オルドの口調も表情も絶対零度になったところで――強いノックの音が、聞こえた。ヨンセンだった。

「どうした?」

ドアを開けたオルドは、思わず聞いた。

ヴィッレとのデートの最中だったはずだ。彼女の表情は、夜目にもわかるほど、青ざめていた。

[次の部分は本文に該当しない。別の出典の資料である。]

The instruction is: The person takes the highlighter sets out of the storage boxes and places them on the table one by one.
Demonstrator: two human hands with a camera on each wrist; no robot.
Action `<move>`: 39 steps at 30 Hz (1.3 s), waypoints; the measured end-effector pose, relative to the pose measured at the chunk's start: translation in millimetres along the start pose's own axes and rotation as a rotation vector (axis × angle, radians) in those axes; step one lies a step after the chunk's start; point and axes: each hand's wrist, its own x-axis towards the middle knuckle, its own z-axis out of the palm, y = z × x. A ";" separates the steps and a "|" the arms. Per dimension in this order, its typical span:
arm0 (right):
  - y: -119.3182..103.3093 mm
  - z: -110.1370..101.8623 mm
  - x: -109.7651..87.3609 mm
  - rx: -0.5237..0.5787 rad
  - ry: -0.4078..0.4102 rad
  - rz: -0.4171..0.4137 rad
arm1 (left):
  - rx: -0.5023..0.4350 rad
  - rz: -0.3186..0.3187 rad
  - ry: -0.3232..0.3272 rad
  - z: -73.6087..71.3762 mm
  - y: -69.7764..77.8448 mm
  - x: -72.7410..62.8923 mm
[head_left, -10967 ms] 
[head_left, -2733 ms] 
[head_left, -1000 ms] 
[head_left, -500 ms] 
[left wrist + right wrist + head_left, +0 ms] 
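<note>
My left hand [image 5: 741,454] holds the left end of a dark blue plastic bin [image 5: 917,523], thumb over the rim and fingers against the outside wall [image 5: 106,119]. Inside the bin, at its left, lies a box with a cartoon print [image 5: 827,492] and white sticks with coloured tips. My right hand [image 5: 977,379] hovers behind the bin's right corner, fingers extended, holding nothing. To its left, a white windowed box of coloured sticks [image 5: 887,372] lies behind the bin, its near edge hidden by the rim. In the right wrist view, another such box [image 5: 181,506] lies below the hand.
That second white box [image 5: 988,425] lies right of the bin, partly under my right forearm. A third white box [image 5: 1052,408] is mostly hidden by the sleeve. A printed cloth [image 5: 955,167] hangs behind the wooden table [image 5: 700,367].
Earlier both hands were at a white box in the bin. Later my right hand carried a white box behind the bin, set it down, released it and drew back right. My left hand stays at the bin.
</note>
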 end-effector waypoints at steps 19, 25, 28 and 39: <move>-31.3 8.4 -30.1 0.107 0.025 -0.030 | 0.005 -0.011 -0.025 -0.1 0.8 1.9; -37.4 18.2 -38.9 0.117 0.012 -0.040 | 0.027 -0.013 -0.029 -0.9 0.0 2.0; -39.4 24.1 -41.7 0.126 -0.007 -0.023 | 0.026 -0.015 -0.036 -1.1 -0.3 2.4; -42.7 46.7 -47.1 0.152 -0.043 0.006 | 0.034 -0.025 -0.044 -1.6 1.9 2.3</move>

「ピーター様! 起きていらっしゃるのね――こちらを!!」

ヨンセンは、肌身離さず持ち歩いているタブレットをふたりのまえに突きだした。その報告メールを見て、ふたりの顔にも、緊張が走った。

 

――青蜥蜴、軍事惑星への反乱の旗を掲げる。

 

「青蜥蜴、軍事惑星への反乱の旗を掲げる――声明の内容。傭兵と軍部が分かりあうことなど永久にない。L18から、軍部は追い出す。その意志に賛同する者は、この旗のもとに集まれ。くりかえす。軍部よ。L18は傭兵に引きわたせ。そうでなければ、L18は奪いとる。おまえたちが、ずっと傭兵から、そうしてきたように。我らは、全軍を持ってL18を占拠する……」

 

オルドが、淡々と読んだ。

「これは……」

ピーターたちが恐れていた事態が、ついに起きた。このままでは、傭兵グループの大連合軍と、軍部のあいだで、戦争が起きてしまう。

ヨンセンが衛星地図のアプリをひらいた。

「青蜥蜴に賛同する傭兵グループが、つぎつぎとL43に集結しているんです」

地図上では、L43の青蜥蜴アジトの近辺に、見知った傭兵グループの名が浮かんでいた。

「白龍グループの、紅龍幇まで」

「この地図には認定グループしか出ませんから、もしかしたら、認定でない組織も含めれば、もっと……」

「いまのところ、32グループか」

「まだまだ増えつづけると、モニクは予想しています」

最初の連絡は、ザイールからのものだった。青蜥蜴が帰還しないことをおかしく思ったザイールは、残留組の青蜥蜴メンバーと、自身のナンバー9を引きつれ、L43に赴いた。そこで青蜥蜴の副リーダー、ラリマーから、参戦の有無を問われた。青蜥蜴はみな、カナコのもとに去った。だがナンバー9は拒絶した。捕らわれるかと思いきや、カナコは言ったのだ。

「おまえがつたえろ」

ザイールをかえすことが、宣戦布告だとカナコは告げた。

「軍部と傭兵が分かりあうことなどない。協力し合うことなどない。軍部は、根絶やしにする――」

ザイールはカナコを説得しようとしたが、カナコは、参戦の有無以外の話をしようとはしなかった。ザイールは、青蜥蜴のメンバーに、アジトの外へ放り出された。

 

ピーターは、穏やかな声で聞いた。

「ヴィッレは?」

「ヴィッレもオトゥール様にお知らせを――」

「ピーター!!」

オトゥールが、ヴィッレを連れて入ってきた。

「――報告を?」

「たった今」

オトゥールは息を喘がせていた。だが、ニッと笑った。

「どうやら、ヘスティアーマで調子に乗って、派手に演説しすぎたようだ」

「演説は、派手なくらいが正解さ」

ピーターも笑う。オトゥールは立ったままつづけた。

「カレンとエルドリウスさんから立て続けに連絡が来た――君のところへは?」

「まもなく、ロビンかアイゼンから来るだろうな」

「エーリヒ叔父は? 状況を?」

「さて――まだ、L22の心理作戦部は、始動していないからな」

いちばんの連絡は、秘書のモニクからだった。

「分かった。ところで、集合場所は、L20だ。すぐもどろう」

オトゥールの言葉とほぼ同時に、電話が鳴った。ヨンセンが取った。

「ピーターさま、アイゼン様です」

ピーターとオトゥールは、顔を見合わせて、ちいさく笑んだ。